**Task to complete**
Transcribe the stretch of entries below from the line with "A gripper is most" through the line with "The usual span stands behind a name", exactly and with both ends included; leave out all other lines.

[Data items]
══════════

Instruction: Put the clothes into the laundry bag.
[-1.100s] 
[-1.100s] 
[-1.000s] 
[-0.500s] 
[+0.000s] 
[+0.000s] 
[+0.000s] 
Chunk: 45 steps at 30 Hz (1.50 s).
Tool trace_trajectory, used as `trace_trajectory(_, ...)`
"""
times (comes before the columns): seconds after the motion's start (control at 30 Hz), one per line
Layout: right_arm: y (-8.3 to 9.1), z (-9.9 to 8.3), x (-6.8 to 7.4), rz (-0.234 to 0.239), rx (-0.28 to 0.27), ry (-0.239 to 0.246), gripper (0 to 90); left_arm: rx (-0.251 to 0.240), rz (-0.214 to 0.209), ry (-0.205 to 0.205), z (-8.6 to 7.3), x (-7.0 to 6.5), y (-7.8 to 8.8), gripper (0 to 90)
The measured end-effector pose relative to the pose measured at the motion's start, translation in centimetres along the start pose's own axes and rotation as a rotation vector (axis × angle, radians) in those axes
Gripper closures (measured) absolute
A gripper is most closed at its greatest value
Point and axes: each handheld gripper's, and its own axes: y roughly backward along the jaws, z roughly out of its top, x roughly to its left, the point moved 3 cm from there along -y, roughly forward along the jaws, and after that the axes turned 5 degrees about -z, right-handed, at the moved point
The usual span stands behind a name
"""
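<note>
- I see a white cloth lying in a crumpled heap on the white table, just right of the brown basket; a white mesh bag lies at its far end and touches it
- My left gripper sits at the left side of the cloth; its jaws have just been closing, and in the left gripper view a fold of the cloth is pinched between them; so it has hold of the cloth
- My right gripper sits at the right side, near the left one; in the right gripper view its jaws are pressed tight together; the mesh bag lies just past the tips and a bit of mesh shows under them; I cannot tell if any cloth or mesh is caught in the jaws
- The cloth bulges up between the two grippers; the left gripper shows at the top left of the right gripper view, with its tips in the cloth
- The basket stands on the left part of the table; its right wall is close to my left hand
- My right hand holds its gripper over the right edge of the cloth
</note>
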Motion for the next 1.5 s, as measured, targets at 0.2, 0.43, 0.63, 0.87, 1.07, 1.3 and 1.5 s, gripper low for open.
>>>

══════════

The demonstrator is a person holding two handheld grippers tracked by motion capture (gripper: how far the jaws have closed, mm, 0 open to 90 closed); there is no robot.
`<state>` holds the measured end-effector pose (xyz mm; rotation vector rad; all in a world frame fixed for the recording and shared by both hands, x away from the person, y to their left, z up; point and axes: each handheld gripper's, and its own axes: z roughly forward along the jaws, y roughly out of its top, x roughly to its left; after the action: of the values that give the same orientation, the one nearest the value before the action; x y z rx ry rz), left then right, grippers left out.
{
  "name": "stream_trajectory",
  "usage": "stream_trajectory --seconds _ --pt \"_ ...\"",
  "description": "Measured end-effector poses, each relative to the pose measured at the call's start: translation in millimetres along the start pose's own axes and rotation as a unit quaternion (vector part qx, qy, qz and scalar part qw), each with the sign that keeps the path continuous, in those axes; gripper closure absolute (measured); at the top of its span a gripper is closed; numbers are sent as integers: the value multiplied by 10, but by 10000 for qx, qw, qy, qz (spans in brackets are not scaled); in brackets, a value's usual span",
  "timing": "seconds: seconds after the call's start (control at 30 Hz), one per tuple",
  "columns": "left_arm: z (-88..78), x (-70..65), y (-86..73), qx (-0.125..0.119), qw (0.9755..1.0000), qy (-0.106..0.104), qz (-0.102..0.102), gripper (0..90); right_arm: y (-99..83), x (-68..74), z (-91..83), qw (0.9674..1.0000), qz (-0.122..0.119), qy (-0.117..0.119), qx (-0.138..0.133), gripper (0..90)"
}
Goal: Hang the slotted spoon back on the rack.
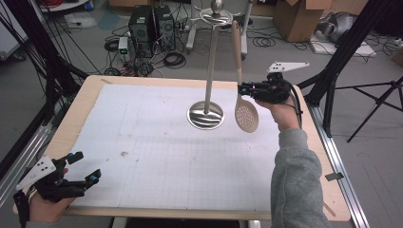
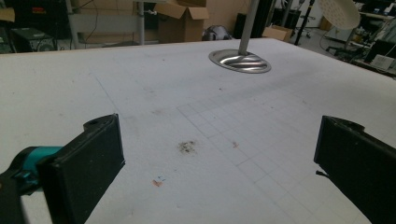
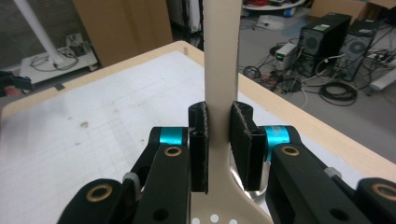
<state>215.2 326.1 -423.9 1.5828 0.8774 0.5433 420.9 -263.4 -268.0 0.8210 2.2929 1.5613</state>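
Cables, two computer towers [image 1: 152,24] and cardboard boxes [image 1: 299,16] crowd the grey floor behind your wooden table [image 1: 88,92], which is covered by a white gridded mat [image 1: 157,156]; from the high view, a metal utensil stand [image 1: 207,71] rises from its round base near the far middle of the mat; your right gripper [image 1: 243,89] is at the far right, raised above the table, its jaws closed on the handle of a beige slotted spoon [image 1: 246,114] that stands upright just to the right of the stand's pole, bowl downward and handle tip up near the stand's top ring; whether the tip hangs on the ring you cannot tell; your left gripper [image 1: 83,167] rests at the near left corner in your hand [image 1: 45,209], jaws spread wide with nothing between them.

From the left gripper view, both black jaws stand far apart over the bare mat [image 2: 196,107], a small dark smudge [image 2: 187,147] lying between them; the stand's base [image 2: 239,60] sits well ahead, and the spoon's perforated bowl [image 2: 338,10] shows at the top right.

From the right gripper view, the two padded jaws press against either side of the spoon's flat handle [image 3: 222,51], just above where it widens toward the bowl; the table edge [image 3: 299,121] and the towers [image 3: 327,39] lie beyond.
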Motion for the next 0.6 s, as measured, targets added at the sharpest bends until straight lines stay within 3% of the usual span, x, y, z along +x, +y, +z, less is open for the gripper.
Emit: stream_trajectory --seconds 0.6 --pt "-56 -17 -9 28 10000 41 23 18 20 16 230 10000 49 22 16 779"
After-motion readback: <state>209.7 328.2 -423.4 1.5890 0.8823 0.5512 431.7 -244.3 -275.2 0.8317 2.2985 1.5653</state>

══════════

**Completed exercise**
A gripper is most closed at its greatest value
Point and axes: each handheld gripper's, and its own axes: y roughly backward along the jaws, z roughly out of its top, x roughly to its left, the point moved 3 cm from there along -y, roughly forward along the jaws, and after that the axes turned 5 degrees about -z, right-handed, at the moved point
The usual span stands behind a name

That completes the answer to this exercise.